OBS is just one “link” in the chain of tools used to create my desired output, and each software tool runs on a fairly beefy computer (see the end of article for details). Below is more detail on each link in this chain of tools. They are presented in a logical sequence: from the source to the destination. Along the way I’ll also mention some alternative tools that I’ve experimented with, since they may suit your needs better. And at the end of the article is a collection of miscellaneous notes, tips, and tricks.
The Chain of Tools
Environment
I’ve arranged my environment to improve the image and audio quality I can produce. I’ve added lamps and baffles to diffuse, bounce, direct and control the temperature (color) of the lighting. Not only of my face but also of the background (so it’s easier for the computer to cleanly “remove” my real background). For audio I do the same to optimize conditions: I set the timer on my air conditioner so it cools the room beforehand, and automatically turns off just prior to the start of the next meeting. I then turn down fans and other background noise. I’ve also covered the glass (bordering our front door) with a decorative overlay so the dog is oblivious to the comings and goings in our neighborhood. And finally, I close the office door if the grandchildren are visiting.
Audio hardware
My primary microphone is a dynamic mic with a cardriod sensitivity pattern (i.e., it minimizes off-axis and extraneous background sounds and focuses on just my voice). It’s a Samson Q2U in a Rycote InVision USM shock mount on a Gator Frameworks boom and stand. The mic can be connected via USB, but I’m using an XLR cable to a Zoom H6 acting as my computer’s Audio Interface. The Zoom H6 lets me mix multiple audio inputs, directly monitoring the mic, control gain, enhance the audio (e.g., volume compression), etc.
video hardware
Built-in webcams typically produce terrible video (grainy, choppy, dark, and low resolution) and at the wrong angle. Dell is notorious for their “nostril” cameras, which are mounted below the screen. Therefore, I began my journey with equipment already at hand. For video I used an iPhone XS Max because it has an awesome camera. To make my iPhone act as a webcam, I used Kinoni’s EpocCam app and PC software. To hold the phone at the proper height and angle, I used a Ram Mount X-grip with an extension arm and custom base (a glass brick filled with decorative river stones). A wireless Qi charging pad from Anker was stuck to the back of the X-grip to supply continuous power.
Although the iPhone was a high-quality solution, I wanted a dedicated webcam because I kept forgetting it was still mounted above and behind my monitor. Not only did I keep leaving it behind, it was also inconvenient to use the phone, as a phone, in this configuration. Although the cameras on iPads and Touch iPods are not as good as recent iPhones, they could be a dramatic improvement over the built-in webcams you’re using. And EpocCam works with Android devices and on macOS as well, as well as other competitors that I’ve heard of from other users.
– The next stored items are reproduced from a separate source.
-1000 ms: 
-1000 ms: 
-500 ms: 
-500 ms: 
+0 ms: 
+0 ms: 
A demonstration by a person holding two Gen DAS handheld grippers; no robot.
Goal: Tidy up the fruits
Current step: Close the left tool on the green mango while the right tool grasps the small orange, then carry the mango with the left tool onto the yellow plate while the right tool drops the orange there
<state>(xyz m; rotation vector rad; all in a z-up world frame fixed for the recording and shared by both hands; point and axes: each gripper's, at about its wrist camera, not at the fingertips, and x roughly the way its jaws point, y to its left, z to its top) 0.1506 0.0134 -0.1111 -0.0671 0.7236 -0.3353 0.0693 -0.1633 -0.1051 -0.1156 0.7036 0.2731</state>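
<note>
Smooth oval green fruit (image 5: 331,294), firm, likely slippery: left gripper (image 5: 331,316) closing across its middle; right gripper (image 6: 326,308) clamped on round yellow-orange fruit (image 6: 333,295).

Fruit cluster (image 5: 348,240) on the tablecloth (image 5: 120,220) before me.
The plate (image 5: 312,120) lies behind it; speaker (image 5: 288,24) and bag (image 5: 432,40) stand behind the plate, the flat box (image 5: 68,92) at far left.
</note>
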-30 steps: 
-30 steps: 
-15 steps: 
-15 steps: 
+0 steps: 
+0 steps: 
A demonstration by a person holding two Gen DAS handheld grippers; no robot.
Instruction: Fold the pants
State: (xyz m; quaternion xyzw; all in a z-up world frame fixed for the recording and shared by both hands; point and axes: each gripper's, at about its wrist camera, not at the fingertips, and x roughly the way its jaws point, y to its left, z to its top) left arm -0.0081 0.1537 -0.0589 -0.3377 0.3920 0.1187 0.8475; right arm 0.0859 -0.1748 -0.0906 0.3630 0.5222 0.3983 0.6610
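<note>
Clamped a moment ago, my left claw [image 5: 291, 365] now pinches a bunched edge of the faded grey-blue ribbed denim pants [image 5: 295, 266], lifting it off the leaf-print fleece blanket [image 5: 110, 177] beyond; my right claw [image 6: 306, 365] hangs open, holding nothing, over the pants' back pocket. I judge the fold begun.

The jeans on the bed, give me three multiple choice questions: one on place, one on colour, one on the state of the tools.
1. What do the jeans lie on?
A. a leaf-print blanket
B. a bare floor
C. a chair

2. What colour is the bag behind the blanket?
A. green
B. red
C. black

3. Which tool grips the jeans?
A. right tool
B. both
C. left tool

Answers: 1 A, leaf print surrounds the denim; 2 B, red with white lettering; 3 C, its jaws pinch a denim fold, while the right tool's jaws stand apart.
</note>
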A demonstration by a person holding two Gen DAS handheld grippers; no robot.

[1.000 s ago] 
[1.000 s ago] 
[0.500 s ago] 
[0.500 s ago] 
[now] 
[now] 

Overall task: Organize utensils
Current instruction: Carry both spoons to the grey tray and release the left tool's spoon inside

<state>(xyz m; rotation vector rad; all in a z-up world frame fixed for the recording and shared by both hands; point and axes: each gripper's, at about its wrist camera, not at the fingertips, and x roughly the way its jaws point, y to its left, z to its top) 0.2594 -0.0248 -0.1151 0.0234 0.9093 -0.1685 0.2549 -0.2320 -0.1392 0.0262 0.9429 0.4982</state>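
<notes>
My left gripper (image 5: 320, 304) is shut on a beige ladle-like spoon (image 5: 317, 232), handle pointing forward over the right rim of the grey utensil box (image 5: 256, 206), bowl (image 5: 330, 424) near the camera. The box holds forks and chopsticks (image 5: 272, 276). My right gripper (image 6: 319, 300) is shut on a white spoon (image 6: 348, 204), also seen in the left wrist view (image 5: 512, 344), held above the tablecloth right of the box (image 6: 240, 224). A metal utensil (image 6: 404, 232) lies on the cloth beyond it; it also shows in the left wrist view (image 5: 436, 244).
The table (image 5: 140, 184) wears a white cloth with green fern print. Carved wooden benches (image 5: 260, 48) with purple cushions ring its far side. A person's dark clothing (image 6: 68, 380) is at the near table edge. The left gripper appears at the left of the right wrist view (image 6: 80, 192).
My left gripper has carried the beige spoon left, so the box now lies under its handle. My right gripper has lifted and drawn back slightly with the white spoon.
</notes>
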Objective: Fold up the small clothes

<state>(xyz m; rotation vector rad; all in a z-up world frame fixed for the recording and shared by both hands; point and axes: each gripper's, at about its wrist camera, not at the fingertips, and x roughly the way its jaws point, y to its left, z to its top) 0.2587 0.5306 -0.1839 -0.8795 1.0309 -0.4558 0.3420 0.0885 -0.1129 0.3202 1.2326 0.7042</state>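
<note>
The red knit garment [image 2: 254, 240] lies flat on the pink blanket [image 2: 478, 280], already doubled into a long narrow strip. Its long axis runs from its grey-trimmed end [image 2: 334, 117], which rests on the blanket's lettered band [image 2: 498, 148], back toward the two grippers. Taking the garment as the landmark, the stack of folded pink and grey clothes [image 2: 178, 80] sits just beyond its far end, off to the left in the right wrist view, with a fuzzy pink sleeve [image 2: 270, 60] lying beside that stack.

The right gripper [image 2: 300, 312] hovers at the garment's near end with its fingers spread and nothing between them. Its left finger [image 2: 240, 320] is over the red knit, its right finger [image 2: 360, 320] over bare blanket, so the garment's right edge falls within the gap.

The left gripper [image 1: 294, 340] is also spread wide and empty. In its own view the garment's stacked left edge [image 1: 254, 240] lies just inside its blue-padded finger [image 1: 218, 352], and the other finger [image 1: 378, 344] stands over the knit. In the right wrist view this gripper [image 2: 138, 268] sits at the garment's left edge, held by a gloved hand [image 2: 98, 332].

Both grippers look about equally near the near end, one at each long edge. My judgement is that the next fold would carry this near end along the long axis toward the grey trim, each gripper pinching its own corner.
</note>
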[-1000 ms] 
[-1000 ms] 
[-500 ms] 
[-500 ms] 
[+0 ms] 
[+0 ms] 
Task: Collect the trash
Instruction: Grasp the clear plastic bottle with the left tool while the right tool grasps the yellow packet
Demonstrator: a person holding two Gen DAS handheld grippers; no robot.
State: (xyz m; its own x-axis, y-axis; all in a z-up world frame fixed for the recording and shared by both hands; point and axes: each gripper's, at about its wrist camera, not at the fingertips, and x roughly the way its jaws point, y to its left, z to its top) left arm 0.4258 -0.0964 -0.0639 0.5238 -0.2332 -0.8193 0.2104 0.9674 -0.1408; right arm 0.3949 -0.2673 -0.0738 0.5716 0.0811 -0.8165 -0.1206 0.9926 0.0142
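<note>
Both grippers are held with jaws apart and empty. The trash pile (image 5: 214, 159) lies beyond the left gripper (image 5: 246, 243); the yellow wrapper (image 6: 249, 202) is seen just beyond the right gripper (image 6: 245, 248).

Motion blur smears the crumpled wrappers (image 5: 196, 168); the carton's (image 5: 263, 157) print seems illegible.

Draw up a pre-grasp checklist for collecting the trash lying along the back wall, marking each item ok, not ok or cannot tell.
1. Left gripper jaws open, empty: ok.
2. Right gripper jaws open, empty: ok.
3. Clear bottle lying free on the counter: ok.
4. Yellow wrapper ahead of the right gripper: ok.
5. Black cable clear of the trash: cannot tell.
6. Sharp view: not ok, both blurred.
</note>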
Before for buying a dedicated webcam, I also experimented with other “normal” cameras configured to work as webcams. One option was using the HAYOX capture device to convert HDMI output to USB input (e.g., when connecting a GoPro HERO8 Black in a Media Mod “cage”). But the latency and low-light performance was poor. I also converted a security camera I had on hand (the Wyze Pan Cam) into a webcam by applying a special firmware change. This was purely out of curiosity since the camera has an extremely large field of view that makes it undesirable except for the most desperate of users. You also lose the Pan/Tilt/Zoom controls and Infrared features, so it’s now restored back to its “security camera” configuration. And I can feed it into OBS as a secondary camera view using an iPad connected with an Apple HDMI adapter—it’s pretty cool, but not particularly useful for virtual meetings.
None of the above experiments compared to the performance of a dedicated webcam like the Logitech Brio (which is what I’m currently using). The less expensive Logitech C920s, C922, and StreamCam are also great alternatives. And I’ve craved pricer upgrades such as the HuddleCam HD or an Alpha-series Sony mirrorless camera (e.g., the wallet-busting a7S III). But those are more suited to professional streamers and media influencers that broadcast for a living.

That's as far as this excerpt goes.